> [Assigned task]
Could you repeat the whole listing below exactly as it stands?

┌──

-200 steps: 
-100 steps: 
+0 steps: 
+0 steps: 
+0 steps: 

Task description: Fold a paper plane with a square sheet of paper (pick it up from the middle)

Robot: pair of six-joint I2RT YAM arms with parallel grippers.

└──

> [Exercise solution]
-200 steps: 
-100 steps: 
+0 steps: 
+0 steps: 
+0 steps: 

Task description: Fold a paper plane with a square sheet of paper (pick it up from the middle)

Robot: pair of six-joint I2RT YAM arms with parallel grippers.

No further output remains.